● Work to be completed:
Would you repeat the data below exactly, taking out the images?

______________________________

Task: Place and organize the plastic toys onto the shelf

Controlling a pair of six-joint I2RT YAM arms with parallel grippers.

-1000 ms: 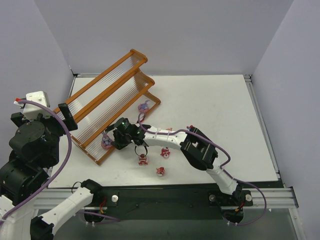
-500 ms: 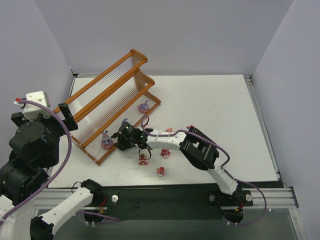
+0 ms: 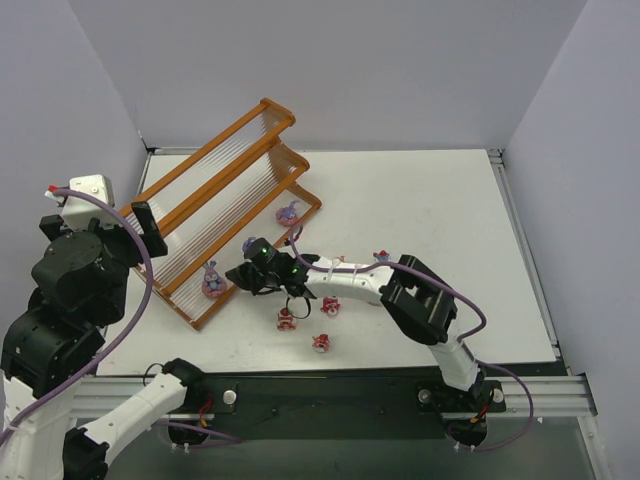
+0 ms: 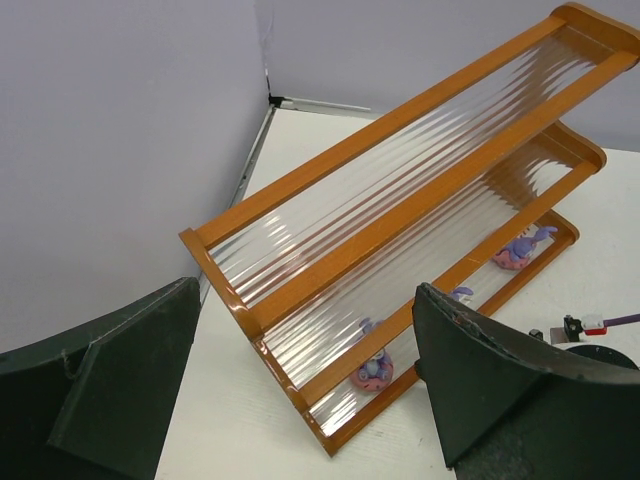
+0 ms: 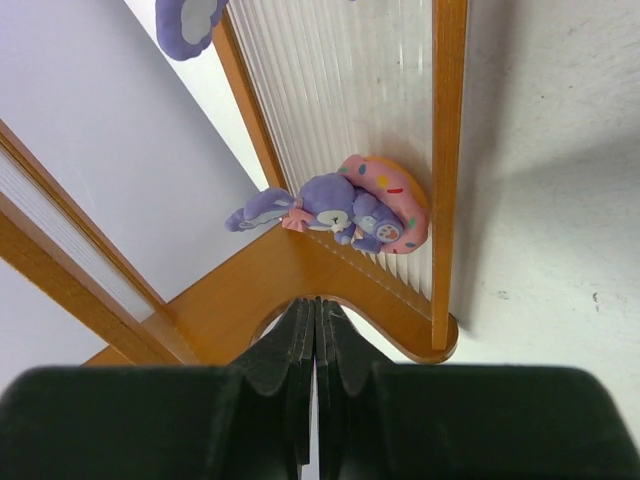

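Left gripper (image 4: 308,300) is up at far left, jaws wide, empty. Shelf (image 4: 400,170) has 3 bunny toys (image 3: 212,281) on its lowest tier. Right gripper (image 5: 314,315) has its fingers pressed together on nothing, just off the shelf's near end. Next, prob: lift clear w/o clipping the frame, then open above the nearest of the loose toys (image 3: 287,319) on the table (image 3: 420,210) & descend straight

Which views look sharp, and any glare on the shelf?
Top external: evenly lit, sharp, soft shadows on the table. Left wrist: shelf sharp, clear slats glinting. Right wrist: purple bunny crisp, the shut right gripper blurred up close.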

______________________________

● Written solution:
Task: Place and organize the plastic toys onto the shelf

Controlling a pair of six-joint I2RT YAM arms with parallel grippers.

-1000 ms: 
-500 ms: 
+0 ms: 
+0 ms: 
+0 ms: 

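Left gripper (image 4: 308,300) is up at far left, jaws wide, empty. Shelf (image 4: 400,170) has 3 bunny toys (image 3: 212,281) on its lowest tier. Right gripper (image 5: 314,315) has its fingers pressed together on nothing, just off the shelf's near end. Next, prob: lift clear w/o clipping the frame, then open above the nearest of the loose toys (image 3: 287,319) on the table (image 3: 420,210) & descend straight

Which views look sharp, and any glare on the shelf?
Top external: evenly lit, sharp, soft shadows on the table. Left wrist: shelf sharp, clear slats glinting. Right wrist: purple bunny crisp, the shut right gripper blurred up close.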

The complete answer has now been given.